▸ EXERCISE: Count the lines that contain the string "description" in the records beneath, and respond with the number only.

▸ Recorded data:
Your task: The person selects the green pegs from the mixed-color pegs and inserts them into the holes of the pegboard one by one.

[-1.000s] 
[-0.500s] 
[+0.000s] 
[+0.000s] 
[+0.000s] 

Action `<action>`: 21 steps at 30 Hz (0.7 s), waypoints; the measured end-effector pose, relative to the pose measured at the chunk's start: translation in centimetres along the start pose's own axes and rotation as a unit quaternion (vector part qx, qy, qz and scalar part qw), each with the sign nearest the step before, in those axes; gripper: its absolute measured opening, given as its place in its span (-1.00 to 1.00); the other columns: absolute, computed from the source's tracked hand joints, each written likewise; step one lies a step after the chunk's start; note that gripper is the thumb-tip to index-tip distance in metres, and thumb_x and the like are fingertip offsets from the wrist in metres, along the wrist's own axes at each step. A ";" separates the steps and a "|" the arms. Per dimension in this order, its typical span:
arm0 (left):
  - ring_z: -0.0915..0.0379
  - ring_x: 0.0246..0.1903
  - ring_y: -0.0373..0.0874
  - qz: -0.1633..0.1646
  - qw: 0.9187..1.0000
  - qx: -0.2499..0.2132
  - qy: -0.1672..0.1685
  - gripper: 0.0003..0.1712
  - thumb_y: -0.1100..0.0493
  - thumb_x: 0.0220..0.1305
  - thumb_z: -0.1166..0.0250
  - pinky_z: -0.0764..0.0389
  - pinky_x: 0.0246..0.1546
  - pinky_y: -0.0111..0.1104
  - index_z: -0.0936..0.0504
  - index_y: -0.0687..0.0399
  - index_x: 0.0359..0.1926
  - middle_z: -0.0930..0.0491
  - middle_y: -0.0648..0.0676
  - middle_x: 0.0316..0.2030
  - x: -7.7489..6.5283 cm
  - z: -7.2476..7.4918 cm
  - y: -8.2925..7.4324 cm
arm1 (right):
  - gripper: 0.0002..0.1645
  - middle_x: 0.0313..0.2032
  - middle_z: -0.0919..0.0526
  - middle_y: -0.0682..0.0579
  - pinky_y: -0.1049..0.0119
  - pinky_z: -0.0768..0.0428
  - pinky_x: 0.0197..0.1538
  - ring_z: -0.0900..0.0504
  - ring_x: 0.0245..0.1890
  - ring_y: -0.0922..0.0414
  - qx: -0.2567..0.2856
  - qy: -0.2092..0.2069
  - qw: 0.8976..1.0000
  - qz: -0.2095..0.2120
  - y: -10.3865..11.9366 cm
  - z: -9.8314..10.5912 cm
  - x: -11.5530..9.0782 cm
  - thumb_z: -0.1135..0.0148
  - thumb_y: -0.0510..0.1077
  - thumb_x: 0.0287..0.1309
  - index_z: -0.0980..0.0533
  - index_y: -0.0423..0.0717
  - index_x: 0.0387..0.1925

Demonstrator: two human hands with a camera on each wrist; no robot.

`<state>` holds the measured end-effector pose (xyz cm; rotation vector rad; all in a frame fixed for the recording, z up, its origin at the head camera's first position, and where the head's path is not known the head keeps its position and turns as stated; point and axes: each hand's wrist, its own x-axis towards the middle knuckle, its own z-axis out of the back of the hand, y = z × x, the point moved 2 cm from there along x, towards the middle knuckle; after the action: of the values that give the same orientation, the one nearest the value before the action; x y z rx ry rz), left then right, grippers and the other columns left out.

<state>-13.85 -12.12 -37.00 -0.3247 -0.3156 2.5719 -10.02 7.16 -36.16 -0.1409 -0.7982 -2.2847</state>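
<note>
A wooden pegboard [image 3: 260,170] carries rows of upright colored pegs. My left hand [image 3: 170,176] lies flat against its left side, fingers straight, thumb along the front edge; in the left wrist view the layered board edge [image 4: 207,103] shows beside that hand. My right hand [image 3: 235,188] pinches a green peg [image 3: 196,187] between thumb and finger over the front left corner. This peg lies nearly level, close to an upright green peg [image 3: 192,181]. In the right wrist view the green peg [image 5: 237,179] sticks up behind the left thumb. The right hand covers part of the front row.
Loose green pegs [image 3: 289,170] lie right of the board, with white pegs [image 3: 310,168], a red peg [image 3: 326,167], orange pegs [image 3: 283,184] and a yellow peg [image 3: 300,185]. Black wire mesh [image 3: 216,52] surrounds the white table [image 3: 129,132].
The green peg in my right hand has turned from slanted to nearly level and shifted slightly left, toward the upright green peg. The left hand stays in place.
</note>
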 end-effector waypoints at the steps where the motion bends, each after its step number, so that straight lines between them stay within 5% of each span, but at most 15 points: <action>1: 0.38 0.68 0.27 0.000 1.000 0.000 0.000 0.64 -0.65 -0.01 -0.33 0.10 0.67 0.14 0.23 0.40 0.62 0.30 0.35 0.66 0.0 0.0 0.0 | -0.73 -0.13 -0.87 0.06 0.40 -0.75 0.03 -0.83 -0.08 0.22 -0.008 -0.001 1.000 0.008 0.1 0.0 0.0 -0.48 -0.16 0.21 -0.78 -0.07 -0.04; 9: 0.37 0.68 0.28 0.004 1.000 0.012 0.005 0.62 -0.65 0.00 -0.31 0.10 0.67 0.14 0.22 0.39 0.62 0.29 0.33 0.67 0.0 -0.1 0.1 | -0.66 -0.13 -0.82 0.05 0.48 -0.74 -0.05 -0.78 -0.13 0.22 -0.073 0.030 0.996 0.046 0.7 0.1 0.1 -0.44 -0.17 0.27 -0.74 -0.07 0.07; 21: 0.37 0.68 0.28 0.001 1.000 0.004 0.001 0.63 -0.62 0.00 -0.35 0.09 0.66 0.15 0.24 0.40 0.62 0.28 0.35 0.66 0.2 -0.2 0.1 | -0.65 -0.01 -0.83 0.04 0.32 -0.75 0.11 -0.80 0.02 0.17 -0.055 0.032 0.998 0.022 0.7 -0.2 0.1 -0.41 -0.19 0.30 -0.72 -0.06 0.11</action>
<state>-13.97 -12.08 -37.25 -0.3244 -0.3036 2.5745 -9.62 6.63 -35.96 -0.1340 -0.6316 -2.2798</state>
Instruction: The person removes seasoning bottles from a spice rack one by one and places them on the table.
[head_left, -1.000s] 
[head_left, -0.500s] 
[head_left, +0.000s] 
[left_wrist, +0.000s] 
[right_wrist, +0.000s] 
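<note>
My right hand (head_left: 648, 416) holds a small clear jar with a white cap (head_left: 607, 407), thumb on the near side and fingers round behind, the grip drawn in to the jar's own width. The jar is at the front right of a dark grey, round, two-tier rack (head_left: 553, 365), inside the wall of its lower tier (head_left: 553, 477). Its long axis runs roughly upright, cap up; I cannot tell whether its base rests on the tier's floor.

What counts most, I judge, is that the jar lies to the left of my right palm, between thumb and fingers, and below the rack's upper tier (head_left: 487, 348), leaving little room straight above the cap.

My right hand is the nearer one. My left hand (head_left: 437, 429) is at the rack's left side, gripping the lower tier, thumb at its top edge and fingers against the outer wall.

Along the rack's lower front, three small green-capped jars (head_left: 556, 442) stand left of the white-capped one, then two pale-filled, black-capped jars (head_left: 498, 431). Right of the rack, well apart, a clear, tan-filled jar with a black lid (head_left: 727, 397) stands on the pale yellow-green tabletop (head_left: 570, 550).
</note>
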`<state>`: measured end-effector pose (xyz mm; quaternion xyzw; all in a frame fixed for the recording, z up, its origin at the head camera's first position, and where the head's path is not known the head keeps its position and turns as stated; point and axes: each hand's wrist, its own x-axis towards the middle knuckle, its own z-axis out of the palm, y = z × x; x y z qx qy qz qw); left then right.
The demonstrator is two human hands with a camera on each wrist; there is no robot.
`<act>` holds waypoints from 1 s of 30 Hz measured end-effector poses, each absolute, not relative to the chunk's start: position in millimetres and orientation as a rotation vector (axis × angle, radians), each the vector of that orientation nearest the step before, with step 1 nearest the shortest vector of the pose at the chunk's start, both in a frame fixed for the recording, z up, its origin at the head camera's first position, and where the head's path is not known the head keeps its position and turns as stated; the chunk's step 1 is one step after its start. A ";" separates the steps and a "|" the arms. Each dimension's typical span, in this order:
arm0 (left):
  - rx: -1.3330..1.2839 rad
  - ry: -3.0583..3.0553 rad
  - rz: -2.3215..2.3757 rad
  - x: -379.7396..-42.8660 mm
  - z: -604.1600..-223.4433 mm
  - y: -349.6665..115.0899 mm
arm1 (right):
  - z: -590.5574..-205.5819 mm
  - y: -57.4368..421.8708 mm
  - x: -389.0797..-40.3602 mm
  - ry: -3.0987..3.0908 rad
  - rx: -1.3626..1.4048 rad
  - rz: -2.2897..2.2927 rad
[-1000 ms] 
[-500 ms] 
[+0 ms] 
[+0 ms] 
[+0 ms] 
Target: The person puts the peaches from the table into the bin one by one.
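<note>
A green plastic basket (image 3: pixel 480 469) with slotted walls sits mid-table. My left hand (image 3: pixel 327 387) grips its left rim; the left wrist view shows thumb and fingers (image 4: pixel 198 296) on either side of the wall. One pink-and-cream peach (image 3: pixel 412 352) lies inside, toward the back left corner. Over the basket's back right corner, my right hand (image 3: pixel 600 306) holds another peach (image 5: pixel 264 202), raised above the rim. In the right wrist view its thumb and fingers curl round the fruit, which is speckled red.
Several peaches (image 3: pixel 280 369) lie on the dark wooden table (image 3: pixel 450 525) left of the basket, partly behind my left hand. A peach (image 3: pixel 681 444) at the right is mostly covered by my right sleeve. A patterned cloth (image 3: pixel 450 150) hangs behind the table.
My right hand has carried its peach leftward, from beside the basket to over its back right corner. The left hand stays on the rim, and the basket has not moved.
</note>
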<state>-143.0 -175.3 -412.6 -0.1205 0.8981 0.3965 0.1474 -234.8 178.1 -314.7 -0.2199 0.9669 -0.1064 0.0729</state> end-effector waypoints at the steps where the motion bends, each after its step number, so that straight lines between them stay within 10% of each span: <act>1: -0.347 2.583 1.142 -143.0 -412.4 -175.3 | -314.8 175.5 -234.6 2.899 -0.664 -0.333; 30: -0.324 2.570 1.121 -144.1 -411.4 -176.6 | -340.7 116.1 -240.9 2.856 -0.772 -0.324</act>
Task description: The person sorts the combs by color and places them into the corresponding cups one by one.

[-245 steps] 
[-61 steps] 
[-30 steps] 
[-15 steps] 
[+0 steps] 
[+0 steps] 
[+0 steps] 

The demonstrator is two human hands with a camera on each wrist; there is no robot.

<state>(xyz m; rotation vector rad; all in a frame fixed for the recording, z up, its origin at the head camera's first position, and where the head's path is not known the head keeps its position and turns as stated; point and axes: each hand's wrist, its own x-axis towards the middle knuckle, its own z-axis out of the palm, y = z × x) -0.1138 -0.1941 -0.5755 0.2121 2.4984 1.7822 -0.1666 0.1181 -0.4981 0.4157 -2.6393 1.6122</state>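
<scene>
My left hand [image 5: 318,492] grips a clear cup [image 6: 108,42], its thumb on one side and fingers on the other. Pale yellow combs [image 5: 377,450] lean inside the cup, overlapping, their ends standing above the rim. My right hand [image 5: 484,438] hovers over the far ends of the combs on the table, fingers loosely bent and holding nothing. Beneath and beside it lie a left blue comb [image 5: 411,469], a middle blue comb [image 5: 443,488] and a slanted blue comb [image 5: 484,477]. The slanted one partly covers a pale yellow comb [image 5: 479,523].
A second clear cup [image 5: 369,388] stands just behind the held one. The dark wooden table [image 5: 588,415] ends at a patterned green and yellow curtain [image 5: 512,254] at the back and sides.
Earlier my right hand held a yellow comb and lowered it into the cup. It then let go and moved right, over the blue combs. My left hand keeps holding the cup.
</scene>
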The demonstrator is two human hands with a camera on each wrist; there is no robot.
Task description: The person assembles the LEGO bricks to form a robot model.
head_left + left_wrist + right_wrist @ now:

▸ SOLUTION FOR THIS TASK: 2